_Problem to solve:_ Please write out the listing beneath this sentence exactly, from its first line to the line with "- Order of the", and stop there.

################

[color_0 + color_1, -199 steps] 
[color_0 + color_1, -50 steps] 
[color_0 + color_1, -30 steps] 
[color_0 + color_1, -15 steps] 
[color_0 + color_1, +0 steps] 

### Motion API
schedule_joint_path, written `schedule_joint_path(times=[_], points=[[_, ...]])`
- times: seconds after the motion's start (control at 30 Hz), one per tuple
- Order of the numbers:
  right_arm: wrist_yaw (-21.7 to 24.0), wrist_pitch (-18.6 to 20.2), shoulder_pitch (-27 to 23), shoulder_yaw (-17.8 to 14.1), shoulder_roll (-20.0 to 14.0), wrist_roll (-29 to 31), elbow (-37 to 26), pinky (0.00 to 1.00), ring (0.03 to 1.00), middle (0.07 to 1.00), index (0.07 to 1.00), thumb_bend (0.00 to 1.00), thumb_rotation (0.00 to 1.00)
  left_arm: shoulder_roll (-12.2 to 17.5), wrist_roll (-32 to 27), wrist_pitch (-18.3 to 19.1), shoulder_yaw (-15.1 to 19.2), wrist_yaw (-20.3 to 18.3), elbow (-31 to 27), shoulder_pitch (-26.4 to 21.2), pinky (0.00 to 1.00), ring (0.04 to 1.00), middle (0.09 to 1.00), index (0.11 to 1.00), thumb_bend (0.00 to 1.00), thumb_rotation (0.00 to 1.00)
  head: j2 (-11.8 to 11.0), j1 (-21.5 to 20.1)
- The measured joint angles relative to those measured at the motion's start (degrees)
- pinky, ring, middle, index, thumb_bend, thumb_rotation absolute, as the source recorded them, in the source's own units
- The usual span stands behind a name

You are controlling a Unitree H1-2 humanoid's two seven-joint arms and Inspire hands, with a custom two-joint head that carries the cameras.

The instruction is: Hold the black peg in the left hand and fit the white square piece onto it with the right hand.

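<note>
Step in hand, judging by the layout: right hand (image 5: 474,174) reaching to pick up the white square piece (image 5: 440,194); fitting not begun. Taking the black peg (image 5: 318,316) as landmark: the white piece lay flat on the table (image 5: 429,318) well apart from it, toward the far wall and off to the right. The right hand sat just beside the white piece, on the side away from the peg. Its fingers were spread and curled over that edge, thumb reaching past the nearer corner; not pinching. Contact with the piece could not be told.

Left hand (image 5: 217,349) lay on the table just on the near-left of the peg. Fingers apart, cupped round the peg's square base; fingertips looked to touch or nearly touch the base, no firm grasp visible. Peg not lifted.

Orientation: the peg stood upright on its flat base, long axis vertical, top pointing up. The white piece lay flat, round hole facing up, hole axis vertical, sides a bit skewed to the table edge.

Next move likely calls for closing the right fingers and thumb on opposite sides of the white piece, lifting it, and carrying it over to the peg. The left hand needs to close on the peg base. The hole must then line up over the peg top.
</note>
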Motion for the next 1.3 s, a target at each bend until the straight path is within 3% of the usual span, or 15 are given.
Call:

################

_Output for this task:_
[color_0 + color_1, -199 steps] 
[color_0 + color_1, -50 steps] 
[color_0 + color_1, -30 steps] 
[color_0 + color_1, -15 steps] 
[color_0 + color_1, +0 steps] 

### Motion API
schedule_joint_path, written `schedule_joint_path(times=[_], points=[[_, ...]])`
- times: seconds after the motion's start (control at 30 Hz), one per tuple
- Order of the numbers:

That wraps up the exercise.